## Exercise
Restate the listing below word for word.

++++++++++

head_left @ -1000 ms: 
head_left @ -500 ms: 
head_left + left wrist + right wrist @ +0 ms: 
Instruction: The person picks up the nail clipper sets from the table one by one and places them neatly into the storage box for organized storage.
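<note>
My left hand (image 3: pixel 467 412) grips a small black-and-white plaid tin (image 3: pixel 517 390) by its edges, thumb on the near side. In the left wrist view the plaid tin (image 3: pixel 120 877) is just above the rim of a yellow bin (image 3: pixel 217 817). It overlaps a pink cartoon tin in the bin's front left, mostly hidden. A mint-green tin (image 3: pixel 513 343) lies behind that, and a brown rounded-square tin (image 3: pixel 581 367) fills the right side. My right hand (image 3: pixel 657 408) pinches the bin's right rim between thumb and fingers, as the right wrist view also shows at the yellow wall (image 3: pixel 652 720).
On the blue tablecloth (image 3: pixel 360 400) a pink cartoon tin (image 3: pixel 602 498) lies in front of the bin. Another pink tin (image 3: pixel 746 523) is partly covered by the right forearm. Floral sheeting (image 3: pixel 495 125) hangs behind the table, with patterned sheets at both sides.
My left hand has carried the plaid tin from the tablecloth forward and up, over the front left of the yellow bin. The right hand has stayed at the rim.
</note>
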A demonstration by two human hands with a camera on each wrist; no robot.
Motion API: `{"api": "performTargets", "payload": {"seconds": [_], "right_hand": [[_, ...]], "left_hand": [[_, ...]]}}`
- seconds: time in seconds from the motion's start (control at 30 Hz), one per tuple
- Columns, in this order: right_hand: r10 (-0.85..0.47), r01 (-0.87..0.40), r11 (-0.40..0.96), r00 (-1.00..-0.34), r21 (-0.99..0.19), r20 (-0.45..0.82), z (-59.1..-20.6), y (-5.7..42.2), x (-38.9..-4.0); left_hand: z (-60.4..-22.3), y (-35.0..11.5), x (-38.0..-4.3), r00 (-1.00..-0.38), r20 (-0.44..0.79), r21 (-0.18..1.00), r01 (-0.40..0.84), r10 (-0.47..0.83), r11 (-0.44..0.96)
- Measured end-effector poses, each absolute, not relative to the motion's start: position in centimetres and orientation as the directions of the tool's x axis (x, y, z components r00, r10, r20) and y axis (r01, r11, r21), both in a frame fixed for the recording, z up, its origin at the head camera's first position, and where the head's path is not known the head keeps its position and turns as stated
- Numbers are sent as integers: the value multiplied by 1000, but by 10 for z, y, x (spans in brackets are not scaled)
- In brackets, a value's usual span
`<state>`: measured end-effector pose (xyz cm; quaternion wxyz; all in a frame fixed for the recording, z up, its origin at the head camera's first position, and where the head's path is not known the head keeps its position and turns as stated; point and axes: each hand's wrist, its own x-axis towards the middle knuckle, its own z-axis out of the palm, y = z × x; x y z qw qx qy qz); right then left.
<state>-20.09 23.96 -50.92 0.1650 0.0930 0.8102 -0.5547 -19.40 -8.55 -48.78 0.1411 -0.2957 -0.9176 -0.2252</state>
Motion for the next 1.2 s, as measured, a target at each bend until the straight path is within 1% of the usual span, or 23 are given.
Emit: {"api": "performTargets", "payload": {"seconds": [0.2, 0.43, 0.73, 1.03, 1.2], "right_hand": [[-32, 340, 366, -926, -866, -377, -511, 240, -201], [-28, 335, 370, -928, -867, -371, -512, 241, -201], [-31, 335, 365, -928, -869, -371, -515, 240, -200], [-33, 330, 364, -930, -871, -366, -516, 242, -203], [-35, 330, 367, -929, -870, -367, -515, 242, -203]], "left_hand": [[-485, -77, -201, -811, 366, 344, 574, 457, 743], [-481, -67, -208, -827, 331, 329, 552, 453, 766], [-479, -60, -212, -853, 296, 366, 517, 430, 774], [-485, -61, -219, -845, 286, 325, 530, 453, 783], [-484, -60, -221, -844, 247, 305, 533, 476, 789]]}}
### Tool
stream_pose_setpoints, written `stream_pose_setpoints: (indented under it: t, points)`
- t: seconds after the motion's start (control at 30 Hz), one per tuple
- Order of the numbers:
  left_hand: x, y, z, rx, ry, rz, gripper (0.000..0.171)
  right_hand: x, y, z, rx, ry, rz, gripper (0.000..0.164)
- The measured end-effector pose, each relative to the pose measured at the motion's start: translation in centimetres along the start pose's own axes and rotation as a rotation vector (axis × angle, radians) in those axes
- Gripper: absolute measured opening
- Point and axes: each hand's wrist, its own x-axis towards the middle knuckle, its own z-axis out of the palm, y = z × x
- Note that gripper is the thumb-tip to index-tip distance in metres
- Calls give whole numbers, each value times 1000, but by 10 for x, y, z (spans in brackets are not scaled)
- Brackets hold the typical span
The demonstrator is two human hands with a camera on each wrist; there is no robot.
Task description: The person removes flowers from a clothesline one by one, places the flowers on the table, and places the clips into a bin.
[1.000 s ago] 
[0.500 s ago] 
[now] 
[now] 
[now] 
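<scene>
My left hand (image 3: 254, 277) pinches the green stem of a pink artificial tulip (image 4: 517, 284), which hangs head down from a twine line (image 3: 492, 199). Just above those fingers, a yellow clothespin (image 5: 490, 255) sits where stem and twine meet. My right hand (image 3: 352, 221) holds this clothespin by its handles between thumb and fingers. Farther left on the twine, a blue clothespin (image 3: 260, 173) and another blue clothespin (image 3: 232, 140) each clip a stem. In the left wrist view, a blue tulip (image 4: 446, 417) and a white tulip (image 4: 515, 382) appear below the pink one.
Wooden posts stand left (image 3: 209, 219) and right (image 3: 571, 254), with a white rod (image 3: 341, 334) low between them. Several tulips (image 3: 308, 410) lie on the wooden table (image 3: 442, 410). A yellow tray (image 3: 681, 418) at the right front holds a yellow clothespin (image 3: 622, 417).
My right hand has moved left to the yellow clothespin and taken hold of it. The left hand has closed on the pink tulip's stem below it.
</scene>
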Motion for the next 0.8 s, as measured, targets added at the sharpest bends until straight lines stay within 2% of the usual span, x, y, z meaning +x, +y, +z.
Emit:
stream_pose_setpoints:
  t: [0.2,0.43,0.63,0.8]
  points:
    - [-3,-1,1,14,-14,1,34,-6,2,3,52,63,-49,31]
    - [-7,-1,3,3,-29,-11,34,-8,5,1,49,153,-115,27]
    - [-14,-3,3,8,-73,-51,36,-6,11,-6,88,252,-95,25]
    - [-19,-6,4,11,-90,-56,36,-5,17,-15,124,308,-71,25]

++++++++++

## Output
head_left @ -1000 ms: 
head_left @ -500 ms: 
head_left + left wrist + right wrist @ +0 ms: 
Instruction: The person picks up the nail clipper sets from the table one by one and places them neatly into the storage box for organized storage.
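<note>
My left hand (image 3: pixel 467 412) grips a small black-and-white plaid tin (image 3: pixel 517 390) by its edges, thumb on the near side. In the left wrist view the plaid tin (image 3: pixel 120 877) is just above the rim of a yellow bin (image 3: pixel 217 817). It overlaps a pink cartoon tin in the bin's front left, mostly hidden. A mint-green tin (image 3: pixel 513 343) lies behind that, and a brown rounded-square tin (image 3: pixel 581 367) fills the right side. My right hand (image 3: pixel 657 408) pinches the bin's right rim between thumb and fingers, as the right wrist view also shows at the yellow wall (image 3: pixel 652 720).
On the blue tablecloth (image 3: pixel 360 400) a pink cartoon tin (image 3: pixel 602 498) lies in front of the bin. Another pink tin (image 3: pixel 746 523) is partly covered by the right forearm. Floral sheeting (image 3: pixel 495 125) hangs behind the table, with patterned sheets at both sides.
My left hand has carried the plaid tin from the tablecloth forward and up, over the front left of the yellow bin. The right hand has stayed at the rim.
</note>
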A demonstration by two human hands with a camera on each wrist; no robot.
Motion API: `{"api": "performTargets", "payload": {"seconds": [_], "right_hand": [[_, ...]], "left_hand": [[_, ...]]}}`
- seconds: time in seconds from the motion's start (control at 30 Hz), one per tuple
- Columns, in this order: right_hand: r10 (-0.85..0.47), r01 (-0.87..0.40), r11 (-0.40..0.96), r00 (-1.00..-0.34), r21 (-0.99..0.19), r20 (-0.45..0.82), z (-59.1..-20.6), y (-5.7..42.2), x (-38.9..-4.0); left_hand: z (-60.4..-22.3), y (-35.0..11.5), x (-38.0..-4.3), r00 (-1.00..-0.38), r20 (-0.44..0.79), r21 (-0.18..1.00), r01 (-0.40..0.84), r10 (-0.47..0.83), r11 (-0.44..0.96)
- Measured end-effector poses, each absolute, not relative to the motion's start: position in centimetres and orientation as the directions of the tool's x axis (x, y, z components r00, r10, r20) and y axis (r01, r11, r21), both in a frame fixed for the recording, z up, its origin at the head camera's first position, and where the head's path is not known the head keeps its position and turns as stated
- Numbers are sent as integers: the value multiplied by 1000, but by 10 for z, y, x (spans in brackets are not scaled)
- In brackets, a value's usual span
`<state>`: measured end-effector pose (xyz cm; quaternion wxyz; all in a frame fixed for the recording, z up, its origin at the head camera's first position, and where the head's path is not known the head keeps its position and turns as stated; point and axes: each hand's wrist, its own x-axis towards the middle knuckle, its own z-axis out of the palm, y = z × x; x y z qw qx qy qz); right then left.
<state>-20.09 23.96 -50.92 0.1650 0.0930 0.8102 -0.5547 -19.40 -8.55 -48.78 0.1411 -0.2957 -0.9176 -0.2252</state>
Motion for the next 1.2 s, as measured, a target at each bend until the straight path is within 1% of the usual span, or 23 are given.
Emit: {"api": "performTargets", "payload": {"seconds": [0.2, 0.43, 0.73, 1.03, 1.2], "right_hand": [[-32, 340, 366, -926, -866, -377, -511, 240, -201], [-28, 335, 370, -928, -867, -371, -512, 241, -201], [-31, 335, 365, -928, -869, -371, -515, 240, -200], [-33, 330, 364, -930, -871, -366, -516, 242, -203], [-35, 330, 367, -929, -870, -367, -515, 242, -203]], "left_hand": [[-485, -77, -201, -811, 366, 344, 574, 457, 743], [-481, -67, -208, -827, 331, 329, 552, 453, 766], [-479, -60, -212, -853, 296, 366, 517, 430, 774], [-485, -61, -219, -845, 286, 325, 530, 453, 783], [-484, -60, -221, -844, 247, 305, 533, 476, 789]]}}
### Tool
stream_pose_setpoints, written `stream_pose_setpoints: (indented under it: t, points)`
- t: seconds after the motion's start (control at 30 Hz), one per tuple
- Order of the numbers:
  left_hand: x, y, z, rx, ry, rz, gripper (0.000..0.171)
  right_hand: x, y, z, rx, ry, rz, gripper (0.000..0.164)
- The measured end-effector pose, each relative to the pose measured at the motion's start: translation in centimetres along the start pose's own axes and rotation as a rotation vector (axis × angle, radians) in those axes
- Gripper: absolute measured opening
- Point and axes: each hand's wrist, its own x-axis towards the middle knuckle, its own z-axis out of the palm, y = z × x
- Note that gripper is the thumb-tip to index-tip distance in metres
- Calls give whole numbers, each value times 1000, but by 10 for x, y, z (spans in brackets are not scaled)
- Brackets hold the typical span
The demonstrator is two human hands with a camera on each wrist; there is no robot.
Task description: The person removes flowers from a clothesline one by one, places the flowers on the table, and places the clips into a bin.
[1.000 s ago] 
[0.500 s ago] 
[now] 
[now] 
[now] 
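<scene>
My left hand (image 3: 254, 277) pinches the green stem of a pink artificial tulip (image 4: 517, 284), which hangs head down from a twine line (image 3: 492, 199). Just above those fingers, a yellow clothespin (image 5: 490, 255) sits where stem and twine meet. My right hand (image 3: 352, 221) holds this clothespin by its handles between thumb and fingers. Farther left on the twine, a blue clothespin (image 3: 260, 173) and another blue clothespin (image 3: 232, 140) each clip a stem. In the left wrist view, a blue tulip (image 4: 446, 417) and a white tulip (image 4: 515, 382) appear below the pink one.
Wooden posts stand left (image 3: 209, 219) and right (image 3: 571, 254), with a white rod (image 3: 341, 334) low between them. Several tulips (image 3: 308, 410) lie on the wooden table (image 3: 442, 410). A yellow tray (image 3: 681, 418) at the right front holds a yellow clothespin (image 3: 622, 417).
My right hand has moved left to the yellow clothespin and taken hold of it. The left hand has closed on the pink tulip's stem below it.
</scene>
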Motion for the next 0.8 s, as measured, targets added at the sharpest bends until straight lines stay within 2% of the usual span, x, y, z meaning +x, +y, +z.
Emit:
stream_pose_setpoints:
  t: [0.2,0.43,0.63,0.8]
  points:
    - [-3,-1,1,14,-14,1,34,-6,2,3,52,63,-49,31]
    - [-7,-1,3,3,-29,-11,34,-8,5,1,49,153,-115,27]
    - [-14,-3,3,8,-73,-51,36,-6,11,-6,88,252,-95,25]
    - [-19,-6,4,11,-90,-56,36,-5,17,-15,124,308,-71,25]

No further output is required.